DIRECTIONS: Give the number of lines in the records below that include the word "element", and add nothing to it.

EXERCISE INPUT:
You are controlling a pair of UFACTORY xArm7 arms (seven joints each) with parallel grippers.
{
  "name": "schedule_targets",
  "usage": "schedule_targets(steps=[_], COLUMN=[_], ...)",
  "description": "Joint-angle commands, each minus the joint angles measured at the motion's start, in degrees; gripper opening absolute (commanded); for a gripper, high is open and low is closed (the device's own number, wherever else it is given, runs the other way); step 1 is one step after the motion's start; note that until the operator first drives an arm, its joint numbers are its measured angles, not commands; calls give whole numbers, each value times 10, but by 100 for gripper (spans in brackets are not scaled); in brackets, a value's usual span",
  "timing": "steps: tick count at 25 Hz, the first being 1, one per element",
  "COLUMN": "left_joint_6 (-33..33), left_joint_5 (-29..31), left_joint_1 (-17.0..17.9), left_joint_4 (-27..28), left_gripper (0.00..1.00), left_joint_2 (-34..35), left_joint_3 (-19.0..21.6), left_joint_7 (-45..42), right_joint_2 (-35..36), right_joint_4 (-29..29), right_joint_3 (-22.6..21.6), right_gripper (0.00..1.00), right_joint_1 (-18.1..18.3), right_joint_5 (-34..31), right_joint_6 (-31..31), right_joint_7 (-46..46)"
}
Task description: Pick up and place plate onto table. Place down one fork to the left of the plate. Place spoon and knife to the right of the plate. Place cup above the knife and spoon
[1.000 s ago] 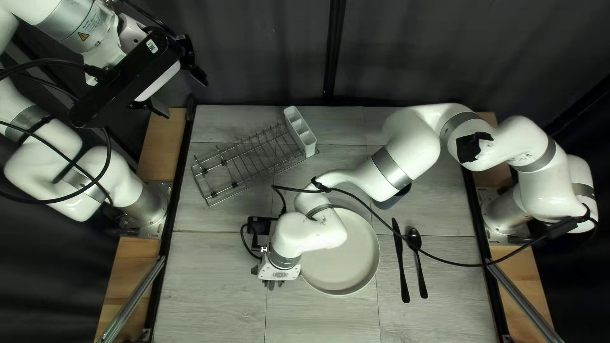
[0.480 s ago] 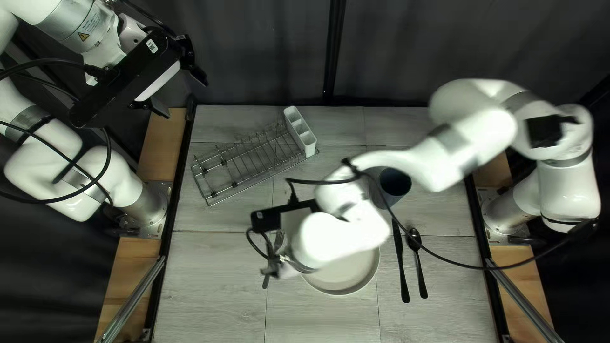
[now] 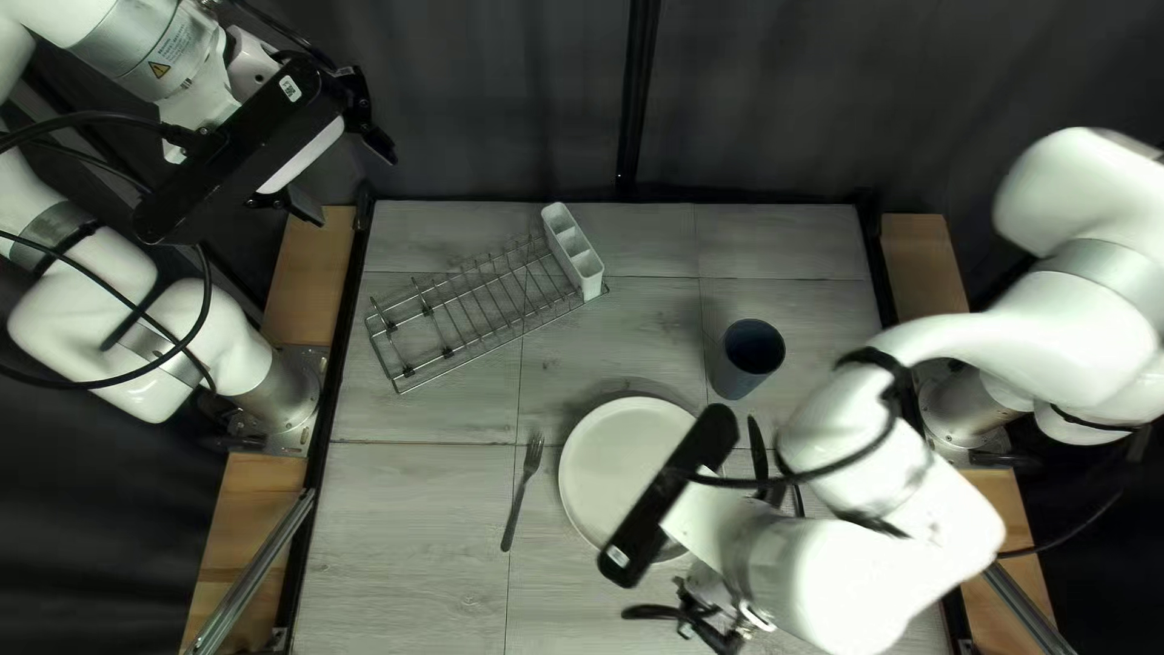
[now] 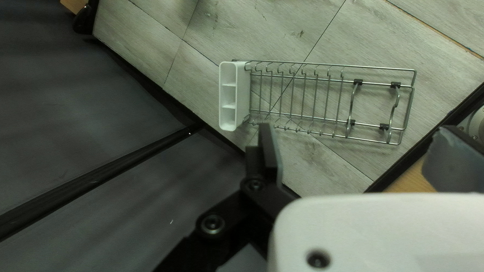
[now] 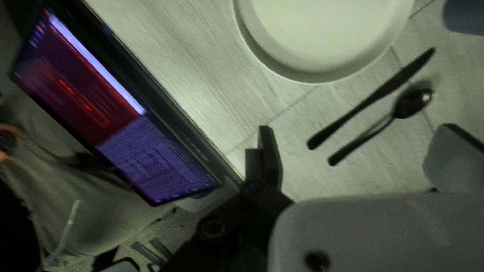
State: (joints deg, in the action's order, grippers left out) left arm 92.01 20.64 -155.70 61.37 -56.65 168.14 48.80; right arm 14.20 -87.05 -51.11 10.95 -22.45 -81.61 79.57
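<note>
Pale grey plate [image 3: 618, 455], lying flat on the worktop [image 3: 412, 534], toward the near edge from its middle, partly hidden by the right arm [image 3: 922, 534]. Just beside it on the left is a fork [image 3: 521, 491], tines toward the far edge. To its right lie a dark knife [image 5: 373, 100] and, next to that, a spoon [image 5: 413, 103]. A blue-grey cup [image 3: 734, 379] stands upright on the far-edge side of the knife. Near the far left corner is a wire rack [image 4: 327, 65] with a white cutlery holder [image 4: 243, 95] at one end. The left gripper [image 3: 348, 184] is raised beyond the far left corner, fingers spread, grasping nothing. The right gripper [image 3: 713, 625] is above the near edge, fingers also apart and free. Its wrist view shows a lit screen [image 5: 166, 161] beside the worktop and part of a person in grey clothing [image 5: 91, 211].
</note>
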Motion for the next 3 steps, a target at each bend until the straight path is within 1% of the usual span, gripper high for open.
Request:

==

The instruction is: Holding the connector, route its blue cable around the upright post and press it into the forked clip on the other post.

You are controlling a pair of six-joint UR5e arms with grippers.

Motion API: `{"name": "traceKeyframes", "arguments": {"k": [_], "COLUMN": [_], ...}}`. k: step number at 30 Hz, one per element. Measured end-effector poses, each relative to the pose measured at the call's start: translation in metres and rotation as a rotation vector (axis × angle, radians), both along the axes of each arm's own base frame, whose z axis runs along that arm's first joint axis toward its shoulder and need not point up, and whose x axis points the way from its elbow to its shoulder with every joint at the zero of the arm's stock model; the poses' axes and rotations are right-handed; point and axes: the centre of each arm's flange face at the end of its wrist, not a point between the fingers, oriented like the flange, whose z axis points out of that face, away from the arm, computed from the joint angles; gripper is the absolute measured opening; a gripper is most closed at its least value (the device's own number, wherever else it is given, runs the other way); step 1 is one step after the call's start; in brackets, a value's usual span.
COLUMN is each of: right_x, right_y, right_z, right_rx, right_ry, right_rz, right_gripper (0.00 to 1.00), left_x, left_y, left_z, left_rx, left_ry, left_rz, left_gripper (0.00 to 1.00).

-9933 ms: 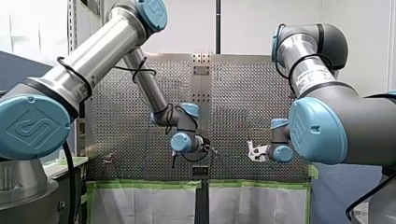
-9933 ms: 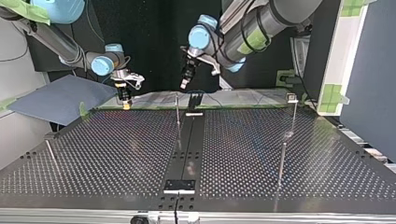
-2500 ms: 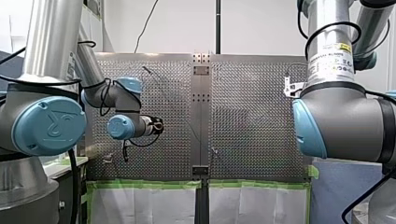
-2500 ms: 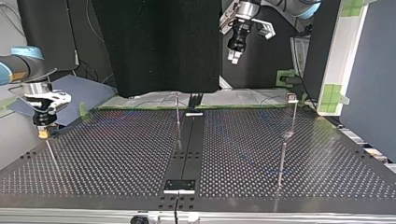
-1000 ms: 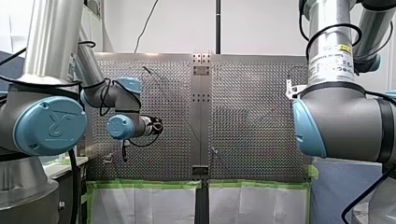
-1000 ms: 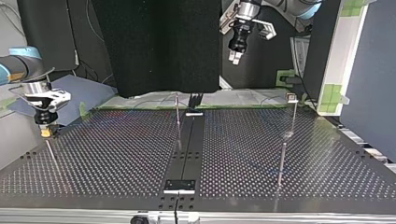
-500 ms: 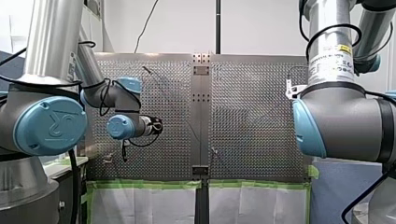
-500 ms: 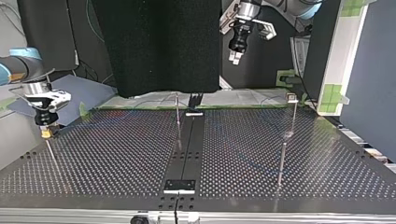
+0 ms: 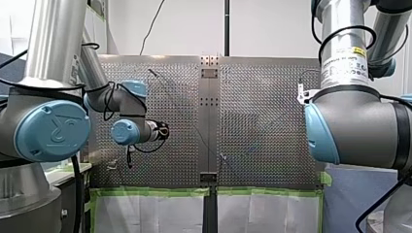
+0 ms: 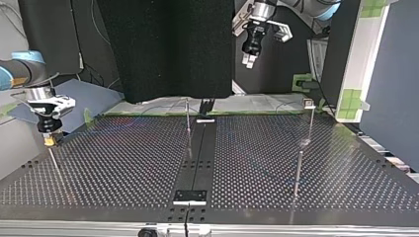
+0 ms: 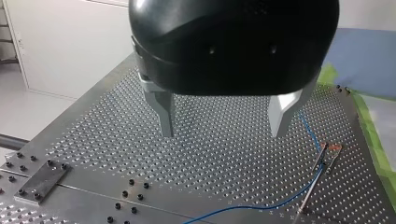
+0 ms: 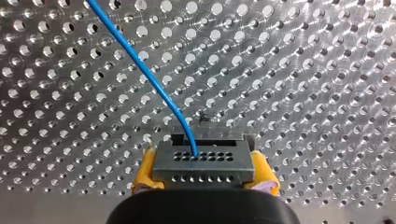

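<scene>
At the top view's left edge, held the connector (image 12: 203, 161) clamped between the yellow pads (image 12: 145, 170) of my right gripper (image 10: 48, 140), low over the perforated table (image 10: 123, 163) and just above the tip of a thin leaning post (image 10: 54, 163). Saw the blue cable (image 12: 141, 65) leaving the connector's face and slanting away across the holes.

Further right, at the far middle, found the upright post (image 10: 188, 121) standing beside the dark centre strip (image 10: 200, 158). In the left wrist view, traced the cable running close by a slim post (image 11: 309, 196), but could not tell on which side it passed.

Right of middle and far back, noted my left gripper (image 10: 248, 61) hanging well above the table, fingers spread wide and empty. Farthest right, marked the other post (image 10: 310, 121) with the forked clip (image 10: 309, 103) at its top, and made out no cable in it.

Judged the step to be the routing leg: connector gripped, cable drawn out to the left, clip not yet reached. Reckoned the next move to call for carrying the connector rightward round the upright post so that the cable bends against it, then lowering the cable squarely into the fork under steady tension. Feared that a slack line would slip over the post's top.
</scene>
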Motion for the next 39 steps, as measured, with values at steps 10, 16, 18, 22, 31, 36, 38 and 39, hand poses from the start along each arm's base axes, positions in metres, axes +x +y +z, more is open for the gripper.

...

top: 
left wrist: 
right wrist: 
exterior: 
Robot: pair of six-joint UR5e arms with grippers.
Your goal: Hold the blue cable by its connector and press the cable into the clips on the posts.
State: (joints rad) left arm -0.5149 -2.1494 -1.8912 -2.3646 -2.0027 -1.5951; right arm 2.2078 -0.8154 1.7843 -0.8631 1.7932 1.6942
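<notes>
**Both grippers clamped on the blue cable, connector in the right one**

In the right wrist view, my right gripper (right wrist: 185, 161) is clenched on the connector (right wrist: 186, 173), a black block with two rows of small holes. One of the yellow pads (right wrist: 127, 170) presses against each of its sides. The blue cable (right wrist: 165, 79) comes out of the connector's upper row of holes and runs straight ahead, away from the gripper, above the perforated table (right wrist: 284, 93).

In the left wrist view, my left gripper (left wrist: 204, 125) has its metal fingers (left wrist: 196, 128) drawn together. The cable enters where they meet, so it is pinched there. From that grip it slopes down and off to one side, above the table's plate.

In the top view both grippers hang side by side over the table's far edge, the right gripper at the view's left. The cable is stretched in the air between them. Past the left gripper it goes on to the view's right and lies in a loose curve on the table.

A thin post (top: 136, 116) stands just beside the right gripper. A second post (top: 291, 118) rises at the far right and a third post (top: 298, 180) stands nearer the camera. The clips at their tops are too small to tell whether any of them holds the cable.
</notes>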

SOLUTION TO THIS PROBLEM: 2